For the homework, we'll be working with the _green_ taxi dataset located here:

`https://github.com/DataTalksClub/nyc-tlc-data/releases/tag/green/download`

### Assignment

The goal will be to construct an ETL pipeline that loads the data, performs some transformations, and writes the data to a database (and Google Cloud!).

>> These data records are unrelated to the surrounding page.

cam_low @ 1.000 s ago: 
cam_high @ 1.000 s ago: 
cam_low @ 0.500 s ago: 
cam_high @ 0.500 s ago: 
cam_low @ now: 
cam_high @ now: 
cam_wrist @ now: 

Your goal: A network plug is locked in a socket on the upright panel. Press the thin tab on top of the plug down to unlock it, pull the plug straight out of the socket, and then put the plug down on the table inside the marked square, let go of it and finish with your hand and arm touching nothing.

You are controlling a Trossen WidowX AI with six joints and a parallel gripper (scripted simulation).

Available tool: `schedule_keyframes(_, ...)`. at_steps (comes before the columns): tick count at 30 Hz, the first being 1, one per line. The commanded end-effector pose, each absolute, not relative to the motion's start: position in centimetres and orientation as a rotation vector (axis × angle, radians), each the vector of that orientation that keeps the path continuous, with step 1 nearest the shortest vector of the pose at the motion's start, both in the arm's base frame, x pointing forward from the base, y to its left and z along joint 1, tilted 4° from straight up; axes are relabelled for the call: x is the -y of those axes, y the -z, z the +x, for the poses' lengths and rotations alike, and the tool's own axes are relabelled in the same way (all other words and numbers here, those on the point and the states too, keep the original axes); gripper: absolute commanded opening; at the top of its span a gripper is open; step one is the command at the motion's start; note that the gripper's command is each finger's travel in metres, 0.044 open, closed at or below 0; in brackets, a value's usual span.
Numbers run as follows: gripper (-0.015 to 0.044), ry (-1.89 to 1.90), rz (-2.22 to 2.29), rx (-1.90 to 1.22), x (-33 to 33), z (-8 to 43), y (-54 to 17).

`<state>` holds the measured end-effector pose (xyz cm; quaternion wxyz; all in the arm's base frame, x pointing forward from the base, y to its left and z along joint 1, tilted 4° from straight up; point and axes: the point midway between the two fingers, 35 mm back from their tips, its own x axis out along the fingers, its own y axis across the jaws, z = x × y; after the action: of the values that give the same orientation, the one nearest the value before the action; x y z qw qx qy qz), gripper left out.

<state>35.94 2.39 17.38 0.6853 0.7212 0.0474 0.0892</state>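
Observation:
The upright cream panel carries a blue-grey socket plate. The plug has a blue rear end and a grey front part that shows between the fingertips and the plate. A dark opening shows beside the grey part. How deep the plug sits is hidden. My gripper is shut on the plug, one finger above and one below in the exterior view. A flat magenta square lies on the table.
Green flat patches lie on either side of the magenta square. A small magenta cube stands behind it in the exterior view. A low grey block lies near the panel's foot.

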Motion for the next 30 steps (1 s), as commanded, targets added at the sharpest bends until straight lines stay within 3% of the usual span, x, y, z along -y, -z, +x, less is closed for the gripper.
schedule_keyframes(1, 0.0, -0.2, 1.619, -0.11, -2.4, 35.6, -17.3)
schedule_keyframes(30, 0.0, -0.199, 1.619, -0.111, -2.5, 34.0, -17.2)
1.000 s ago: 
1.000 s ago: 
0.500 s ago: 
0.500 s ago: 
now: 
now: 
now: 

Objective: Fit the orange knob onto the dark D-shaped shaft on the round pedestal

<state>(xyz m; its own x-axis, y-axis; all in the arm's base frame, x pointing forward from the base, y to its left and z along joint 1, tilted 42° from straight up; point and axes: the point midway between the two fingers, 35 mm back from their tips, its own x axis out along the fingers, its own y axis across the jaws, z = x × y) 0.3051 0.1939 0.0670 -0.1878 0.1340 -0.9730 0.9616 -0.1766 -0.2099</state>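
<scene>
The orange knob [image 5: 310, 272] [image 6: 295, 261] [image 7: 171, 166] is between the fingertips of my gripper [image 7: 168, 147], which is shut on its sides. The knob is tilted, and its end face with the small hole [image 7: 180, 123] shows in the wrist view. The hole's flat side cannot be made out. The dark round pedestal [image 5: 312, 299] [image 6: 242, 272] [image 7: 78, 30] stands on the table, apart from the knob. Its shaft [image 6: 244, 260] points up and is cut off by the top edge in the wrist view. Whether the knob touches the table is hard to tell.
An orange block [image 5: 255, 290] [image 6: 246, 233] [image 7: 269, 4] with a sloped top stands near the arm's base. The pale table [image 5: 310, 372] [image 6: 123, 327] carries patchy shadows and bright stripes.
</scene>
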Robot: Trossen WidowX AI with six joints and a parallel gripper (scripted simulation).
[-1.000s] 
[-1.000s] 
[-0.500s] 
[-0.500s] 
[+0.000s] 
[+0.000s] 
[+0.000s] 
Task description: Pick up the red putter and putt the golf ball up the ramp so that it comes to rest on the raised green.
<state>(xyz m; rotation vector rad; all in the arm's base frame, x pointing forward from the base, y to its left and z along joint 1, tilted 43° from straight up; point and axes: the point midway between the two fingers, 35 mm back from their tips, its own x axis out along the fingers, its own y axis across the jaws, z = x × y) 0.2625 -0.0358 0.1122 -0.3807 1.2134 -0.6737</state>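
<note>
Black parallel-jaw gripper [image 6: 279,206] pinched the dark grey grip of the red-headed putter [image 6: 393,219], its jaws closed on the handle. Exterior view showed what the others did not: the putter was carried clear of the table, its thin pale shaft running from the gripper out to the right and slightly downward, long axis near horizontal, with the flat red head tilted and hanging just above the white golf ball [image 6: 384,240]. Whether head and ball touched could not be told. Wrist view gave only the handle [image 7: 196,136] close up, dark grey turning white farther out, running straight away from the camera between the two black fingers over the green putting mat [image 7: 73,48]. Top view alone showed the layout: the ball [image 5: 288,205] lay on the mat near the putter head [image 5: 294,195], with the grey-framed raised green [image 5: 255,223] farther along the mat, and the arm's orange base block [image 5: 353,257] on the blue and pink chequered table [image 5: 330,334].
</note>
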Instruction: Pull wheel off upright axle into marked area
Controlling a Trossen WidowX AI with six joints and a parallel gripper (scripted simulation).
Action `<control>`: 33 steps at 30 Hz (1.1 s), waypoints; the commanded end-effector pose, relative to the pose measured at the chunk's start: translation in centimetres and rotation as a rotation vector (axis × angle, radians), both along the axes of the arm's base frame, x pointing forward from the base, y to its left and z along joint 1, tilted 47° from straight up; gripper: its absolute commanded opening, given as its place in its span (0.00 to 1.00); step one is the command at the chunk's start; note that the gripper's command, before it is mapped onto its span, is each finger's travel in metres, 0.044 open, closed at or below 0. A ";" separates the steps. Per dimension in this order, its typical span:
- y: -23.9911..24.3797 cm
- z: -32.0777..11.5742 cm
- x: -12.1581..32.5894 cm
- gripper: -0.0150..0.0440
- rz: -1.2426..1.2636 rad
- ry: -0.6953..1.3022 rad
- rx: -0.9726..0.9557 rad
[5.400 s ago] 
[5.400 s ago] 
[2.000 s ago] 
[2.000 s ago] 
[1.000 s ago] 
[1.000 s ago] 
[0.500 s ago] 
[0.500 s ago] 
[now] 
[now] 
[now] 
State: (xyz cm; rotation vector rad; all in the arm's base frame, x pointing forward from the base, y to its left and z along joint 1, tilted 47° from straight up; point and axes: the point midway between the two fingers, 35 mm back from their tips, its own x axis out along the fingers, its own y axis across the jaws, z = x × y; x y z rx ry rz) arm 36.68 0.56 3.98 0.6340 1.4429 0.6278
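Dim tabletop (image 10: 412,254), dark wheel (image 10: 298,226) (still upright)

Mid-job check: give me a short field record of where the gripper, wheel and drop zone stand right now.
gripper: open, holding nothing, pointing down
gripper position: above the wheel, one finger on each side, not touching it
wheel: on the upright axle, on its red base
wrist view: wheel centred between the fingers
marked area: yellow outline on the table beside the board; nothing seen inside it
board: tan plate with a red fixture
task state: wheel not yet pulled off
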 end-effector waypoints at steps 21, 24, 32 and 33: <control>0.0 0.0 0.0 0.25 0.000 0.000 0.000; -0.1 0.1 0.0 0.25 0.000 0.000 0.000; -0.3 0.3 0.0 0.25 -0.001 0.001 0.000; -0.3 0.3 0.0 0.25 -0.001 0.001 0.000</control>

- Create a new pipeline, call it `green_taxi_etl`
- Add a data loader block and use Pandas to read data for the final quarter of 2020 (months `10`, `11`, `12`).
  - You can use the same datatypes and date parsing methods shown in the course.
  - `BONUS`: load the final three months using a for loop and `pd.concat`
- Add a transformer block and perform the following:
  - Remove rows where the passenger count is equal to 0 _or_ the trip distance is equal to zero.
  - Create a new column `lpep_pickup_date` by converting `lpep_pickup_datetime` to a date.
  - Rename columns in Camel Case to Snake Case, e.g. `VendorID` to `vendor_id`.
  - Add three assertions:
    - `vendor_id` is one of the existing values in the column (currently)
    - `passenger_count` is greater than 0
    - `trip_distance` is greater than 0
- Using a Postgres data exporter (SQL or Python), write the dataset to a table called `green_taxi` in a schema `mage`. Replace the table if it already exists.
- Write your data as Parquet files to a bucket in GCP, partioned by `lpep_pickup_date`. Use the `pyarrow` library!
- Schedule your pipeline to run daily at 5AM UTC.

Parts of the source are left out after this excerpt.